*** Dataset excerpt ***

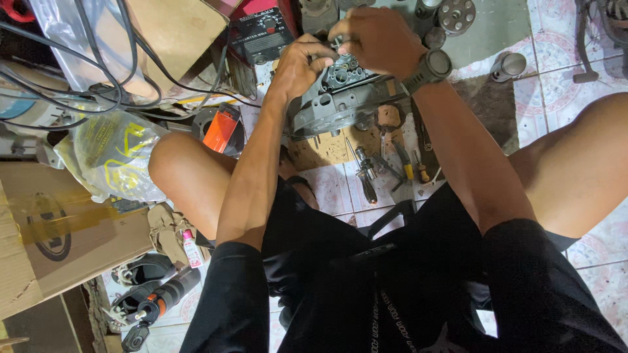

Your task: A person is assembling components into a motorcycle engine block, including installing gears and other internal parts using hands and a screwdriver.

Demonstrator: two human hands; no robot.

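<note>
Fingers of both hands bunch at the top of a grey metal engine casing (340, 98), which stands on the tiled floor (556, 85) between the person's knees. The left hand (297, 65) grips its upper left edge; the right hand (373, 39) pinches something small there, though what, I cannot tell. Screwdrivers and pliers (386, 167) lie just beside the casing. Judging by this, fitting work is under way; steady fingertips matter.

Both hands meet on a grey metal engine part (340, 98): the left hand (297, 65) grips its near edge, the right hand (373, 39) pinches at its top. Screwdrivers (366, 173) lie on the floor (556, 85) below them.
</note>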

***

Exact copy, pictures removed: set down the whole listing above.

** Exercise result **
Your task: A person is assembling components into a motorcycle engine block, including installing gears and other internal parts using hands and a screwdriver.

Demonstrator: two human hands; no robot.

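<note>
Fingers of both hands bunch at the top of a grey metal engine casing (340, 98), which stands on the tiled floor (556, 85) between the person's knees. The left hand (297, 65) grips its upper left edge; the right hand (373, 39) pinches something small there, though what, I cannot tell. Screwdrivers and pliers (386, 167) lie just beside the casing. Judging by this, fitting work is under way; steady fingertips matter.

Both hands meet on a grey metal engine part (340, 98): the left hand (297, 65) grips its near edge, the right hand (373, 39) pinches at its top. Screwdrivers (366, 173) lie on the floor (556, 85) below them.
</note>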

What the exercise required has been answered in full.